Want good-paying jobs? Michigan is the notorious home of the Big Three automakers, who paid their workers a best-in-the-U.S. wage of $40 an hour — far above the average U.S. manufacturing wage of $15 an hour, resulting in blue-collar workers who often earned six-figure incomes.

Want socialized medicine? Canada is right across the river from Detroit, offering a single-payer, government-run health system.

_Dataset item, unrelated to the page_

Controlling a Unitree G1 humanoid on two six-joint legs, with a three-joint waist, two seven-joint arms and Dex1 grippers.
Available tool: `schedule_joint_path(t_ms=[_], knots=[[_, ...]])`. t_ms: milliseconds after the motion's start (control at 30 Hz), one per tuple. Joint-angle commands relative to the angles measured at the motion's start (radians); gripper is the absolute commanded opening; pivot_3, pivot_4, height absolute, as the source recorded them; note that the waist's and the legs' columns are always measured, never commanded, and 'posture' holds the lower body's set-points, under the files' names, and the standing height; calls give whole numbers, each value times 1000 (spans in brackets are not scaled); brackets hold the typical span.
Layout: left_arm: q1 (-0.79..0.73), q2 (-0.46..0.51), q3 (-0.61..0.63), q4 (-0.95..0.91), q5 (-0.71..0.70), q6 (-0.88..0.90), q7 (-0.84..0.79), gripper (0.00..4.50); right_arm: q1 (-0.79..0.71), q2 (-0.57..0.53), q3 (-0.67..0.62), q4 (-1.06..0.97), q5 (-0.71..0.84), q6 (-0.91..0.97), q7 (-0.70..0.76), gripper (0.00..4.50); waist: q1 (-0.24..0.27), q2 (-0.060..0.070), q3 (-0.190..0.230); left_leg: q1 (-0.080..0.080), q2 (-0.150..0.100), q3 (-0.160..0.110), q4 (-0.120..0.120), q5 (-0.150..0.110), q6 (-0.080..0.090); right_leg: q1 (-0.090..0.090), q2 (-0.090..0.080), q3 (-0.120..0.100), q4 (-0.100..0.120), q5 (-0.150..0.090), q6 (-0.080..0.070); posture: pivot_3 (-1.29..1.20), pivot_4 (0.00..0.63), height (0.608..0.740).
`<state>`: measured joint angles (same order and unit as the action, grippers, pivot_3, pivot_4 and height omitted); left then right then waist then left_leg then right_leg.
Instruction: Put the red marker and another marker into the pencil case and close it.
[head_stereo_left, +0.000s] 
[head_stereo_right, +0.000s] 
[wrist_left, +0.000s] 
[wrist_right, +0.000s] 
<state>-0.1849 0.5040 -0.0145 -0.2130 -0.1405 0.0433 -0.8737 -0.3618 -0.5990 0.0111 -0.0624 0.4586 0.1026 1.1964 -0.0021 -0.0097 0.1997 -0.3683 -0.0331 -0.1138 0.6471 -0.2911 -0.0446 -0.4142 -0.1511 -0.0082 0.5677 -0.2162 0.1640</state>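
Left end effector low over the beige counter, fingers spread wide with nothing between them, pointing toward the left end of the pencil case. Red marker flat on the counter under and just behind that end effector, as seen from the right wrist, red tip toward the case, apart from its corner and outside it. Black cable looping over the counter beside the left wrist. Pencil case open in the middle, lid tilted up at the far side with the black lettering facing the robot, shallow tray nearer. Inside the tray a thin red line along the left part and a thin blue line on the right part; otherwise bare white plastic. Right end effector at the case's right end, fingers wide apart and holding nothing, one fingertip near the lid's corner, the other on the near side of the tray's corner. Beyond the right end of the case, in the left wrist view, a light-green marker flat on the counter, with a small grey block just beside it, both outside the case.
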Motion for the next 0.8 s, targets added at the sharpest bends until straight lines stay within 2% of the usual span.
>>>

And yet on Friday, some 500 demonstrators from across Michigan descended on downtown Detroit to protest conditions here. They gathered at the Spirit of Detroit statue at the base of Woodward Avenue. They marched up Detroit’s main street past the gleaming new corporate headquarters of Quicken Loans and Compuware, past a sea of empty storefronts, past the corporate-sponsored sports complexes, to their destination: Grand Circus Park. They held signs reading “Make capitalism extinct” and “The People are too big to fail” and “Eat the rich” while chanting “Good jobs now!” and “Tax the rich!” and “F— the GOP!”

Unwittingly, however, they were protesting a Democratic-run city that represents the failure of their agenda.

The distribution of wealth? In addition to massive federal welfare payments, Detroit also levies the state’s highest property tax as well as its own income tax. Yet that hasn’t helped the poor. In fact, it has done the opposite — creating a fatherless city that leads the nation in crime, sports a nearly 50 percent adult illiteracy rate, and graduates just 24 percent of its students from high school.

The good-paying jobs? The gravity-defying wages of the UAW crippled GM and Chrysler, forcing them into the very federal bailouts that the Occupy movement decries — $60 billion in federal loans that they, unlike Wall Street banks, have yet to fully pay back.

And the socialized medicine? The waiting lists created by Canada’s single-payer system drive thousands of Canadians across the border to Michigan hospitals every year to get the treatment they are denied at home. There is little traffic the other way. Were it not for the safety valve of America’s superior, more market-oriented system, many more Canadians would, literally, die.

For the next 60 days, Occupy Detroiters will squat in Grand Circus Park. They are in the wrong place. They should be protesting a president in Washington, D.C., who wants to expand the polices that have destroyed Detroit to the rest of the country.